Here the job is to retype the data word for word while leaving the pictures aside.

◆ **DATASET CONTENT**:
*-*-*

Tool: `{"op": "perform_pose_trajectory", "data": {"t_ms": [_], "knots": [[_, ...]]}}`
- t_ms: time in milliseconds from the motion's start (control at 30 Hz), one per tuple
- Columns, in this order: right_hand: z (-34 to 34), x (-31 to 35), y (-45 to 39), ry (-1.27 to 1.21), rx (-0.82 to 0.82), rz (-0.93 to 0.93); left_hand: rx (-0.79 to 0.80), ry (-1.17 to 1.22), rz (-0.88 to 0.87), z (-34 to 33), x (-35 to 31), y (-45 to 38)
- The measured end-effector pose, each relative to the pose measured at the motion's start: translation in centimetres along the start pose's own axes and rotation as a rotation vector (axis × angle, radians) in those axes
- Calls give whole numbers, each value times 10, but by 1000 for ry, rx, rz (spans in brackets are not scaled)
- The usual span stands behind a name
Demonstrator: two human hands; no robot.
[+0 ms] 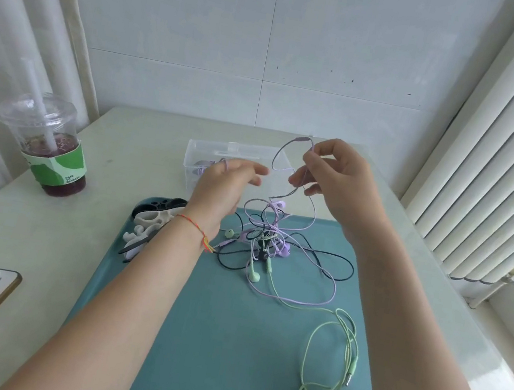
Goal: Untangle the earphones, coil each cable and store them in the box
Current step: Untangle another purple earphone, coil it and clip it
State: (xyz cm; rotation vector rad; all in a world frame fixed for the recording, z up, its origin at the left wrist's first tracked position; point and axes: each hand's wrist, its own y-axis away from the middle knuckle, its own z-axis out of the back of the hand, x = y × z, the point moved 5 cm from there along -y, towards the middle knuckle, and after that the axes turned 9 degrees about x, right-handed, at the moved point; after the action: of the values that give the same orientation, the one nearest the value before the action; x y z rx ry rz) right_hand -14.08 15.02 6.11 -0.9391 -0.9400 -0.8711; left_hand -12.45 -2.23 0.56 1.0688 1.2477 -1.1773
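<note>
Above the teal mat, a purple earphone cable is pinched by the right hand; the left hand is blurred (grip unclear). The tangle is unresolved, the clear box nearly empty.

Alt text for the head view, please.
A right hand pinches a lifted purple earphone cable above a tangle of purple, green and black earphones on a teal mat; the left hand reaches beside a clear plastic box.
</note>
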Motion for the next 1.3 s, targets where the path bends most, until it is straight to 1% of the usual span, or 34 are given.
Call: {"op": "perform_pose_trajectory", "data": {"t_ms": [67, 100, 167, 200, 233, 333, 400, 467, 567, 600, 633, 700, 733, 800, 833, 867, 900, 967, 1033, 1133, 1300], "knots": [[-3, 2, 2, -56, 27, -1, 160, 23, -73, -13, -14, 9], [-4, 3, 3, -94, 29, -6, 238, 4, -79, -20, -16, 12], [-1, 4, 3, -163, -18, -13, 352, -105, -60, -29, -11, 15], [2, 5, 3, -183, -73, -7, 378, -182, -53, -30, -5, 13], [8, 5, 4, -192, -144, 7, 375, -251, -48, -28, 1, 11], [25, 3, 8, -127, -367, 9, 286, -370, -2, -18, 13, 4], [29, -6, 5, -45, -408, -41, 288, -365, 12, -17, 13, 3], [26, -16, -3, 122, -326, -128, 289, -344, -10, -18, 8, 5], [15, -29, -8, 614, -91, -286, 238, -331, -55, -16, 1, 5], [12, -31, -8, 727, -54, -308, 226, -330, -62, -15, 0, 4], [10, -30, -6, 778, -40, -302, 222, -330, -67, -15, -1, 4], [6, -17, -4, 769, -51, -182, 210, -335, -70, -14, -1, 3], [4, -9, -3, 712, -40, -116, 202, -340, -70, -15, -1, 3], [-5, -2, 0, 539, 73, -78, 202, -353, -73, -17, -1, 4], [-11, 0, 2, 490, 148, -92, 213, -357, -78, -18, -1, 4], [-16, -1, 4, 494, 217, -116, 224, -359, -89, -19, -1, 4], [-20, -3, 5, 524, 272, -142, 230, -364, -100, -20, -1, 4], [-21, -7, 6, 594, 315, -176, 225, -396, -103, -19, -1, 4], [-18, -7, 5, 669, 305, -175, 234, -448, -90, -18, 1, 4], [-13, -5, 6, 821, 285, -151, 298, -521, -85, -21, 5, 5], [-10, -8, 6, 1014, 264, -156, 319, -537, -45, -24, 9, 6]]}}
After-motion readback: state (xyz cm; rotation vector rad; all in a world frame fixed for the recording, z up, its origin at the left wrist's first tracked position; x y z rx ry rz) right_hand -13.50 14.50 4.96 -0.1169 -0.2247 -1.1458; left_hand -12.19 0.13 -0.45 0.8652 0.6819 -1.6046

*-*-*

◆ **ANSWER AREA**:
Tool: `{"op": "perform_pose_trajectory", "data": {"t_ms": [_], "knots": [[_, ...]]}}`
- t_ms: time in milliseconds from the motion's start (control at 30 Hz), one per tuple
- Columns, in this order: right_hand: z (-34 to 34), x (-31 to 35), y (-45 to 39), ry (-1.27 to 1.21), rx (-0.82 to 0.82), rz (-0.93 to 0.93); left_hand: rx (-0.79 to 0.80), ry (-1.17 to 1.22), rz (-0.88 to 0.87), z (-34 to 33), x (-35 to 31), y (-45 to 38)
- The measured end-effector pose, each relative to the pose measured at the motion's start: translation in centimetres along the start pose's own axes and rotation as a rotation vector (axis × angle, radians) in those axes
- Calls give whole numbers, each value times 10, but by 1000 for ry, rx, rz (spans in brackets are not scaled)
- The usual span stands behind a name
Demonstrator: two human hands; no robot.
[+0 ms] 
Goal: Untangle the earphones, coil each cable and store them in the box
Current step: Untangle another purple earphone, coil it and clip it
State: (xyz cm; rotation vector rad; all in a world frame fixed for the recording, z up, its origin at the left wrist's first tracked position; point and axes: each hand's wrist, its own y-axis away from the middle knuckle, its own z-axis out of the back of the hand, x = y × z, the point moved 5 cm from there along -y, towards the middle knuckle, and after that the axes turned 9 degrees about x, right-handed, at the moved point; after the action: of the values that give the same orientation, the one nearest the value before the action; x y z rx ry rz) right_hand -14.08 15.02 6.11 -0.9391 -0.9400 -0.8711; left_hand -12.45 -2.23 0.56 1.0688 1.2477 -1.1773
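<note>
Above the teal mat, a purple earphone cable is pinched by the right hand; the left hand is blurred (grip unclear). The tangle is unresolved, the clear box nearly empty.

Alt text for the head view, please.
A right hand pinches a lifted purple earphone cable above a tangle of purple, green and black earphones on a teal mat; the left hand reaches beside a clear plastic box.
</note>
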Motion for the next 1.3 s, targets where the path bends most, until it is straight to 1% of the usual span, or 34 are given.
Call: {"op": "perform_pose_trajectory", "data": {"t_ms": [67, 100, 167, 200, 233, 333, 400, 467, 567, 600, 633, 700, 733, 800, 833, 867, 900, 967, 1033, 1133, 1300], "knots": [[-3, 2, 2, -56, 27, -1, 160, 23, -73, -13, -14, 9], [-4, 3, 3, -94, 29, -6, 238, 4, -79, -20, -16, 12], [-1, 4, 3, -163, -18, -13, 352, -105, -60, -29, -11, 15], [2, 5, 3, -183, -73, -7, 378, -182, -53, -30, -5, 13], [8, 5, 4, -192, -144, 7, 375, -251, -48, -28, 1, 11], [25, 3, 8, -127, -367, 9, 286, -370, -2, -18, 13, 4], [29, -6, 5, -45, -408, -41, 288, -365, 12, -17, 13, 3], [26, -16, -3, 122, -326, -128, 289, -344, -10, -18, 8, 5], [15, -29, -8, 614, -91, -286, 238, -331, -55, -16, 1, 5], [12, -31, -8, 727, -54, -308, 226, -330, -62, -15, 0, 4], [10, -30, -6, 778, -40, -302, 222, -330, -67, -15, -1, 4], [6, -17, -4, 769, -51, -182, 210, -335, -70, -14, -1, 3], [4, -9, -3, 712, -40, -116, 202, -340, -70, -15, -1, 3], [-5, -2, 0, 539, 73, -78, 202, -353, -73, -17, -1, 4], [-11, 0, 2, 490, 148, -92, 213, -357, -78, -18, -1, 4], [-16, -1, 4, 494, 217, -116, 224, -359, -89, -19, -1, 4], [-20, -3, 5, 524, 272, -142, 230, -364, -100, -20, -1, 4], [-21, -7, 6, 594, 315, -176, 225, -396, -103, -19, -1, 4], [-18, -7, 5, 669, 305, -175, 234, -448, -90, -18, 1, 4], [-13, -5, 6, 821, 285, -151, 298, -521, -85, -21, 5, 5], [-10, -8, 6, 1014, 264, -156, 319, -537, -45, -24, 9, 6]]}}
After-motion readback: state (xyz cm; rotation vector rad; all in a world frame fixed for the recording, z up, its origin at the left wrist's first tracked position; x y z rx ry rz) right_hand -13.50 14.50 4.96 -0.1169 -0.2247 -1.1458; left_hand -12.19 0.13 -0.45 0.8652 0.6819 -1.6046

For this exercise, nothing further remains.